Activity: Participating in or organising an event types › Participation in conference
The Biochemical Society, the Society for Experimental Biology and the British Ecological Society are delighted to announce their third joint scientific conference.
An important challenge facing the future of humanity is food security. This resource is heavily supported by the actions of insect pollinators and attacked by insect crop pests. Agrochemical intensification has reduced the amount of natural forage and breeding/nesting sites for insects and simultaneously providing large bonanzas in the form crops. Therefore, it is currently necessary to fight the battle against pest species using insecticides. This approach is a double-edged sword with both insect pests and pollinators being vulnerable. This conference will discuss whether the key insecticides being used in this battle have an overall negative impact on bees, and so food security.
The conference will focus on the scientific evidence on the risks of the cholinergic pesticides, in particular the neonicotinoids, to both honeybees and bumblebees.

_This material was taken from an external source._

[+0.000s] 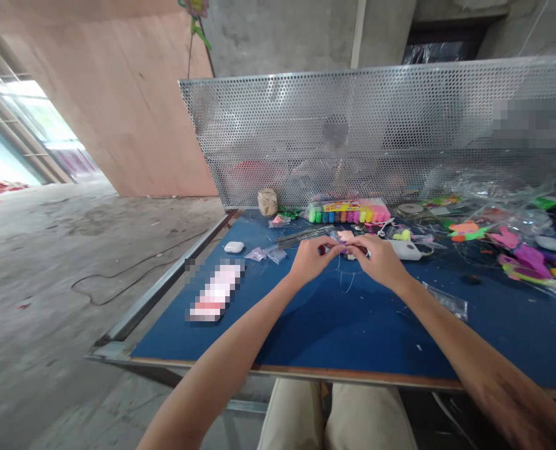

Evidence will be presented from research laboratories from academia, government and industry to discuss the current scientific evidence, knowledge gaps and future directions.
The following aspects of this issue will be addressed:
Environmental levels of neonicotinoids
The basic receptor biology of nicotinic acetylcholine receptors and how these influence neuronal and brain function
Individual acute bee toxicity and chronic dysfunction in bee learning
Whole colony performance of bees
Field studies on the need and safety of neonicotinoids on bees
Additive and synergistic interactions between pesticides and disease
Bee detoxification pathways
This conference will have great international interest for scientists, politicians, environmental campaigning organisations and the media. Additional opportunities for short talks (selected from the abstracts) and posters will be available and early career researchers are encouraged to submit abstracts. To maximise the impact of this symposium, an open scientific discussion will follow the talks and precede an opportunity for the media and stakeholders to ask questions of the scientific audience in order that the science can directly inform the media and policy.